TASK TO CARRY OUT —
Produce the listing below again, exactly as shown.

======== DATA FOR THIS TASK

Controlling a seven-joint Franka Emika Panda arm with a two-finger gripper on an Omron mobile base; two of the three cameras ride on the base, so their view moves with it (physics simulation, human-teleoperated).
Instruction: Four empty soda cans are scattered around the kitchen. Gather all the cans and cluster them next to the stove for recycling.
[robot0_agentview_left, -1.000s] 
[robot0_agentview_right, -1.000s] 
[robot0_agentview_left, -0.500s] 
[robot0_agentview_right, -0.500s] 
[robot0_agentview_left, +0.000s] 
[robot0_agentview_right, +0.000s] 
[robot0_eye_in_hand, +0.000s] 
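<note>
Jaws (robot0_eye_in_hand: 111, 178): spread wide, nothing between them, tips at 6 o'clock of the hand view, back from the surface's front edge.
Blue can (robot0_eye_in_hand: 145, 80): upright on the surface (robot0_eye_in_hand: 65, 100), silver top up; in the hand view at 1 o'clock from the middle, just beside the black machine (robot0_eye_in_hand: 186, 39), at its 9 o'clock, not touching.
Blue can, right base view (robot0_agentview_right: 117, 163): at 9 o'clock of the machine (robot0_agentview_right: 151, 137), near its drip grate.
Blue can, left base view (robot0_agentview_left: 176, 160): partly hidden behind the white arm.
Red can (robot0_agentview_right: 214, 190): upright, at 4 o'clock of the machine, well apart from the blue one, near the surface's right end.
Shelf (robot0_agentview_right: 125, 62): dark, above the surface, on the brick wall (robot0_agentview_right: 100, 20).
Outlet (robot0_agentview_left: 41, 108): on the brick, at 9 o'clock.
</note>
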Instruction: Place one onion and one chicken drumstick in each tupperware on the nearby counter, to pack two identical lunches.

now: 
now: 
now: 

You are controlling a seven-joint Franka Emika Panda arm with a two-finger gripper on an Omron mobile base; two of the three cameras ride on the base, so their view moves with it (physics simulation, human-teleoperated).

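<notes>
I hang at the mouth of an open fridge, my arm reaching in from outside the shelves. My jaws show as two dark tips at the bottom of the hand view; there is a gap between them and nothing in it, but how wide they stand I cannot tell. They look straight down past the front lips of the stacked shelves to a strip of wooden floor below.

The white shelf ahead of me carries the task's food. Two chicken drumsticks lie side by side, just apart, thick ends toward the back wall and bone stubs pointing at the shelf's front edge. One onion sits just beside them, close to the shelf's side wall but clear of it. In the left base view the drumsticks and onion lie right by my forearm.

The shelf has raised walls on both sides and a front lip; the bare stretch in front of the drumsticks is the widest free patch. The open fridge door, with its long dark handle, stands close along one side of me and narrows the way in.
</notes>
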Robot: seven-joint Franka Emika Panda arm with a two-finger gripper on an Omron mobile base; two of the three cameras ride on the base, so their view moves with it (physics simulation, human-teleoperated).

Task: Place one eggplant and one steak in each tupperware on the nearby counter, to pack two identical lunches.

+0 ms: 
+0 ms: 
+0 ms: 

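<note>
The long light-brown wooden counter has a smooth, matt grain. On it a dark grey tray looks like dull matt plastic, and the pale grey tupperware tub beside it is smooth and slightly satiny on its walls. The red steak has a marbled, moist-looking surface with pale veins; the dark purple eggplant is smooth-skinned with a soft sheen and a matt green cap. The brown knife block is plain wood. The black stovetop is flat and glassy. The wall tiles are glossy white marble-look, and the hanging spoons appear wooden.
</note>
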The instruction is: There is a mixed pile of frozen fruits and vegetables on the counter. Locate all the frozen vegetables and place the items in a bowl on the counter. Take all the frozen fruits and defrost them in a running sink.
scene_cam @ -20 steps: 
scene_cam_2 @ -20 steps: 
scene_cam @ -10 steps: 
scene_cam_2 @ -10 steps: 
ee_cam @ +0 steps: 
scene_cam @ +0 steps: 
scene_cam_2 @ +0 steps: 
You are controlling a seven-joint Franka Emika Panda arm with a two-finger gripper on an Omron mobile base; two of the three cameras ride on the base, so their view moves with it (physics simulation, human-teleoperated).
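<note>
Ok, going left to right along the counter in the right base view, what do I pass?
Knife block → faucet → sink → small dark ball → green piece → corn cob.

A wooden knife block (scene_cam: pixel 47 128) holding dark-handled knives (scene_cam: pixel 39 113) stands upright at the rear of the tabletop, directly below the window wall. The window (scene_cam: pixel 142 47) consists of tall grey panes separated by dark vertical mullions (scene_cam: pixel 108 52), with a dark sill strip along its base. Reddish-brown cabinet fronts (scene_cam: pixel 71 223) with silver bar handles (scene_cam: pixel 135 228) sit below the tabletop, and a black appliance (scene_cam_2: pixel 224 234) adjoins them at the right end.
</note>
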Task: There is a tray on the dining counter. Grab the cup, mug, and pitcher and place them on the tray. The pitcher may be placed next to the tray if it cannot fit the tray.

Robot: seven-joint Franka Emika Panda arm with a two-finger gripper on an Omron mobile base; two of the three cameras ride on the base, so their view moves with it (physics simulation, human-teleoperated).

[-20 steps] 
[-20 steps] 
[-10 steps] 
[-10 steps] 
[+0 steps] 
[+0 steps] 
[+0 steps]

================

ANSWER SPACE —
Controlling a seven-joint Franka Emika Panda arm with a two-finger gripper on an Omron mobile base; two of the three cameras ride on the base, so their view moves with it (physics simulation, human-teleoperated).
Instruction: Four empty soda cans are scattered around the kitchen. Gather all the cans and cluster them next to the stove for recycling.
[robot0_agentview_left, -1.000s] 
[robot0_agentview_right, -1.000s] 
[robot0_agentview_left, -0.500s] 
[robot0_agentview_right, -0.500s] 
[robot0_agentview_left, +0.000s] 
[robot0_agentview_right, +0.000s] 
[robot0_eye_in_hand, +0.000s] 
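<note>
Jaws (robot0_eye_in_hand: 111, 178): spread wide, nothing between them, tips at 6 o'clock of the hand view, back from the surface's front edge.
Blue can (robot0_eye_in_hand: 145, 80): upright on the surface (robot0_eye_in_hand: 65, 100), silver top up; in the hand view at 1 o'clock from the middle, just beside the black machine (robot0_eye_in_hand: 186, 39), at its 9 o'clock, not touching.
Blue can, right base view (robot0_agentview_right: 117, 163): at 9 o'clock of the machine (robot0_agentview_right: 151, 137), near its drip grate.
Blue can, left base view (robot0_agentview_left: 176, 160): partly hidden behind the white arm.
Red can (robot0_agentview_right: 214, 190): upright, at 4 o'clock of the machine, well apart from the blue one, near the surface's right end.
Shelf (robot0_agentview_right: 125, 62): dark, above the surface, on the brick wall (robot0_agentview_right: 100, 20).
Outlet (robot0_agentview_left: 41, 108): on the brick, at 9 o'clock.
</note>
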Instruction: Place one onion and one chicken drumstick in each tupperware on the nearby counter, to pack two identical lunches.

now: 
now: 
now: 

You are controlling a seven-joint Franka Emika Panda arm with a two-finger gripper on an Omron mobile base; two of the three cameras ride on the base, so their view moves with it (physics simulation, human-teleoperated).

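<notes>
I hang at the mouth of an open fridge, my arm reaching in from outside the shelves. My jaws show as two dark tips at the bottom of the hand view; there is a gap between them and nothing in it, but how wide they stand I cannot tell. They look straight down past the front lips of the stacked shelves to a strip of wooden floor below.

The white shelf ahead of me carries the task's food. Two chicken drumsticks lie side by side, just apart, thick ends toward the back wall and bone stubs pointing at the shelf's front edge. One onion sits just beside them, close to the shelf's side wall but clear of it. In the left base view the drumsticks and onion lie right by my forearm.

The shelf has raised walls on both sides and a front lip; the bare stretch in front of the drumsticks is the widest free patch. The open fridge door, with its long dark handle, stands close along one side of me and narrows the way in.
</notes>
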Robot: seven-joint Franka Emika Panda arm with a two-finger gripper on an Omron mobile base; two of the three cameras ride on the base, so their view moves with it (physics simulation, human-teleoperated).

Task: Place one eggplant and one steak in each tupperware on the nearby counter, to pack two identical lunches.

+0 ms: 
+0 ms: 
+0 ms: 

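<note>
The long light-brown wooden counter has a smooth, matt grain. On it a dark grey tray looks like dull matt plastic, and the pale grey tupperware tub beside it is smooth and slightly satiny on its walls. The red steak has a marbled, moist-looking surface with pale veins; the dark purple eggplant is smooth-skinned with a soft sheen and a matt green cap. The brown knife block is plain wood. The black stovetop is flat and glassy. The wall tiles are glossy white marble-look, and the hanging spoons appear wooden.
</note>
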The instruction is: There is a mixed pile of frozen fruits and vegetables on the counter. Locate all the frozen vegetables and place the items in a bowl on the counter. Take all the frozen fruits and defrost them in a running sink.
scene_cam @ -20 steps: 
scene_cam_2 @ -20 steps: 
scene_cam @ -10 steps: 
scene_cam_2 @ -10 steps: 
ee_cam @ +0 steps: 
scene_cam @ +0 steps: 
scene_cam_2 @ +0 steps: 
You are controlling a seven-joint Franka Emika Panda arm with a two-finger gripper on an Omron mobile base; two of the three cameras ride on the base, so their view moves with it (physics simulation, human-teleoperated).
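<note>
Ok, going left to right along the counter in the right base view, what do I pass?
Knife block → faucet → sink → small dark ball → green piece → corn cob.

A wooden knife block (scene_cam: pixel 47 128) holding dark-handled knives (scene_cam: pixel 39 113) stands upright at the rear of the tabletop, directly below the window wall. The window (scene_cam: pixel 142 47) consists of tall grey panes separated by dark vertical mullions (scene_cam: pixel 108 52), with a dark sill strip along its base. Reddish-brown cabinet fronts (scene_cam: pixel 71 223) with silver bar handles (scene_cam: pixel 135 228) sit below the tabletop, and a black appliance (scene_cam_2: pixel 224 234) adjoins them at the right end.
</note>
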Task: There is a tray on the dining counter. Grab the cup, mug, and pitcher and place them on the tray. The pitcher may be placed next to the tray if it cannot fit the tray.

Robot: seven-joint Franka Emika Panda arm with a two-finger gripper on an Omron mobile base; two of the three cameras ride on the base, so their view moves with it (physics simulation, human-teleoperated).

[-20 steps] 
[-20 steps] 
[-10 steps] 
[-10 steps] 
[+0 steps] 
[+0 steps] 
[+0 steps]

The exercise has been completed.